Available data

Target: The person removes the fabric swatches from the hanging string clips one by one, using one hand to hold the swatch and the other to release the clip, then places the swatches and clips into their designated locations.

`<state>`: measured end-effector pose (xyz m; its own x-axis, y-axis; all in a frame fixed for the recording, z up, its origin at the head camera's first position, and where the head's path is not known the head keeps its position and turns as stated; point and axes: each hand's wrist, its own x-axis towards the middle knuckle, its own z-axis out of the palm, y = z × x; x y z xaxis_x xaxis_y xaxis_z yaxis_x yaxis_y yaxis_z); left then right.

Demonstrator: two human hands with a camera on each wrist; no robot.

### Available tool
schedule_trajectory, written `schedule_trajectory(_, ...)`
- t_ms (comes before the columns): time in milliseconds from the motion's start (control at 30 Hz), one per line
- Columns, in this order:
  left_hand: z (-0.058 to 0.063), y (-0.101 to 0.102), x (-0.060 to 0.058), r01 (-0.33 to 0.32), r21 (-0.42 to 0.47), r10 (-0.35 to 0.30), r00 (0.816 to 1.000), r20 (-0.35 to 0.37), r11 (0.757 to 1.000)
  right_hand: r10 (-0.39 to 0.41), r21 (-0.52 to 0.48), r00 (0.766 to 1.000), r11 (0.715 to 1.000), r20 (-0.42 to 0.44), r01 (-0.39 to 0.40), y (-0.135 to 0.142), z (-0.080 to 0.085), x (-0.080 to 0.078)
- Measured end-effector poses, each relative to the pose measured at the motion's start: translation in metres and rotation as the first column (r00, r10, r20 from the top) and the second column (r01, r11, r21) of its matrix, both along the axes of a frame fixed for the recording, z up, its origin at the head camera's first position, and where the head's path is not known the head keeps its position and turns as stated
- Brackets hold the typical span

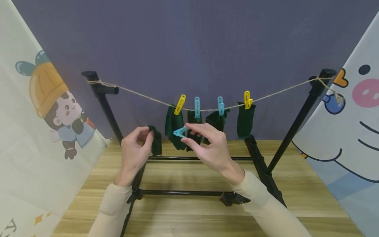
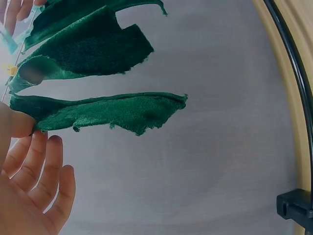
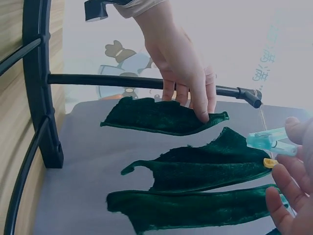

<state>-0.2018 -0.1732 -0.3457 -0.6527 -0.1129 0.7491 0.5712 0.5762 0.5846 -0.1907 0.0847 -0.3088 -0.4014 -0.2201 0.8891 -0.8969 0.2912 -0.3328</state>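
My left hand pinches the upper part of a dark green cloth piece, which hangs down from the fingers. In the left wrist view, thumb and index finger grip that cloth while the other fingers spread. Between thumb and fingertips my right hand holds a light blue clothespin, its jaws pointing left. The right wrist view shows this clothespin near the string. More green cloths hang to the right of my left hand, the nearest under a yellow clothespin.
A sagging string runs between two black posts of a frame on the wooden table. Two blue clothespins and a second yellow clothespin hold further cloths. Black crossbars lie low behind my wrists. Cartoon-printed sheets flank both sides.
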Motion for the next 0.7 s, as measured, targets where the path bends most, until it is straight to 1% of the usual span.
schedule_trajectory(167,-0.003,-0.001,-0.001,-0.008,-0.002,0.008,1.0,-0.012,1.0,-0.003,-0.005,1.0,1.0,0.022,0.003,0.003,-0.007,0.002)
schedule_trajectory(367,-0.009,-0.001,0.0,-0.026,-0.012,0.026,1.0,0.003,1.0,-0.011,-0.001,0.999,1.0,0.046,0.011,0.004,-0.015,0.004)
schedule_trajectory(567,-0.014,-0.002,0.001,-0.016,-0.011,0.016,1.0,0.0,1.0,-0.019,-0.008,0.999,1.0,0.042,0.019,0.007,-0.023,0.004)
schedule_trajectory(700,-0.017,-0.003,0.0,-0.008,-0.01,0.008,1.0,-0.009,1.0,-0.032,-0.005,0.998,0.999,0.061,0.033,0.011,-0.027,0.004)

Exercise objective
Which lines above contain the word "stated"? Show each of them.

Your response
`<state>`: measured end-effector pose (xyz m; its own x-axis, y-axis; all in a frame fixed for the recording, z up, its origin at the head camera's first position, and where the head's path is not known the head keeps its position and turns as stated; point and axes: each hand's wrist, its own x-axis towards the middle knuckle, its own z-axis out of the palm, y = z × x; x y z xaxis_x xaxis_y xaxis_z yaxis_x yaxis_y yaxis_z); left then right.
- Measured end-effector poses, each relative to the pose measured at the motion's start: translation in metres and rotation as the first column (r00, r10, r20 from the top) and the second column (r01, r11, r21) of its matrix, both along the axes of a frame fixed for the recording, z up, its origin at the head camera's first position, and where the head's path is not known the head keeps its position and turns as stated

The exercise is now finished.